Task instructions: Repeat the entire listing exactly. Omit all pictures.

Source material:
--*--
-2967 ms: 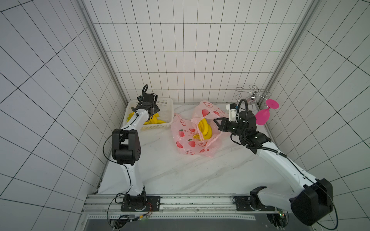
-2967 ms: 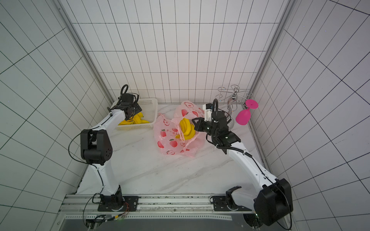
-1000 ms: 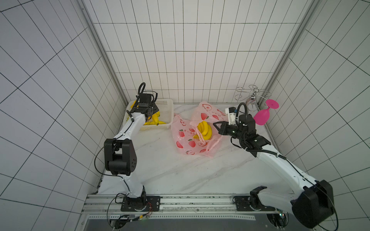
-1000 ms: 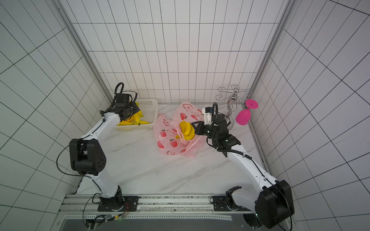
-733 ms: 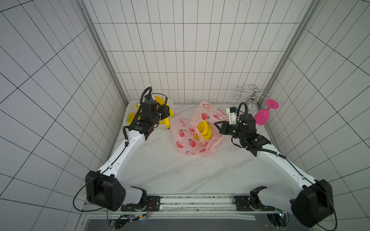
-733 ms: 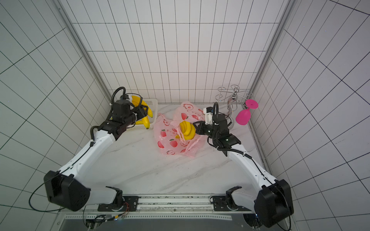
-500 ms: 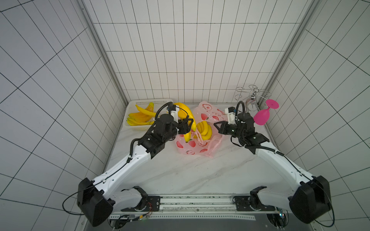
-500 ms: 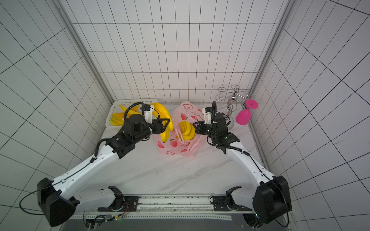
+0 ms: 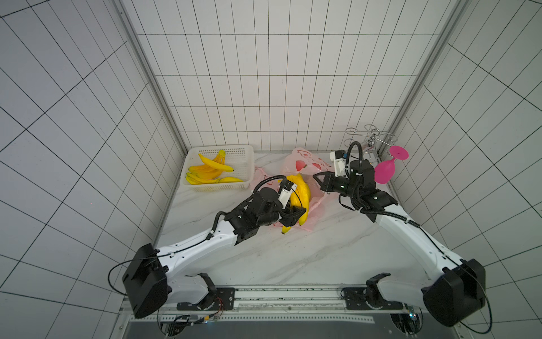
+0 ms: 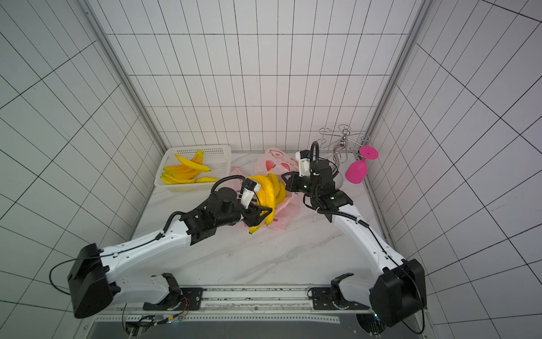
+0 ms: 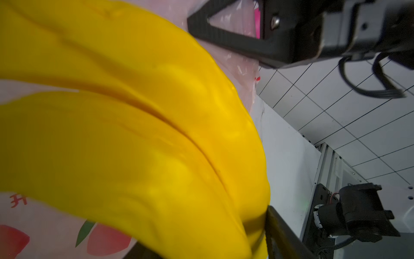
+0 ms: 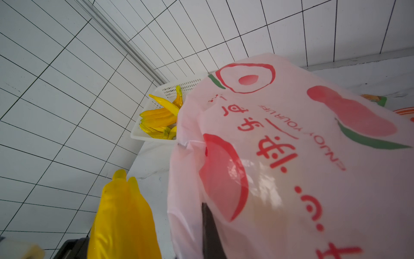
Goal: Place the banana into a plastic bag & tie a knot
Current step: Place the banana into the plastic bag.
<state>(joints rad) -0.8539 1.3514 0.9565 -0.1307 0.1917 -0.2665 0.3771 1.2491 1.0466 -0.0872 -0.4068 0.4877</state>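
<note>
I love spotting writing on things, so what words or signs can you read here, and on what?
"ENJOY YOUR LIFE": small red print on the pink plastic bag, seen upside down in the right wrist view.
Large red Chinese-looking characters beside it: upside down, not readable with certainty.
One red character on the bag in the left wrist view: blurred, unreadable.
Nothing else legible.

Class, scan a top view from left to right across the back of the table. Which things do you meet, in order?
White basket of bananas → banana bunch, held in the left gripper → right gripper, pinching the plastic bag → pink glass.
</note>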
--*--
Task result:
-2967 ms: 
-2967 ms: 
-1000 ms: 
-1000 ms: 
-733 ms: 
-733 ms: 
-500 ms: 
-500 ms: 
+0 ms: 
+0 ms: 
+0 ms: 
+0 ms: 
Goal: Place the banana into a plastic bag & tie a knot
Current step: Place the banana into the plastic bag.
<state>(joints rad) -0.8539 1.3514 0.9565 -0.1307 0.1917 -0.2665 0.3771 1.2491 1.0466 -0.0872 -0.4068 0.4877</state>
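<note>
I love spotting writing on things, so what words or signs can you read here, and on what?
"ENJOY YOUR LIFE": small red print on the pink plastic bag, seen upside down in the right wrist view.
Large red Chinese-looking characters beside it: upside down, not readable with certainty.
One red character on the bag in the left wrist view: blurred, unreadable.
Nothing else legible.

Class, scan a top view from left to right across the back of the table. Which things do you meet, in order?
White basket of bananas → banana bunch, held in the left gripper → right gripper, pinching the plastic bag → pink glass.
</note>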

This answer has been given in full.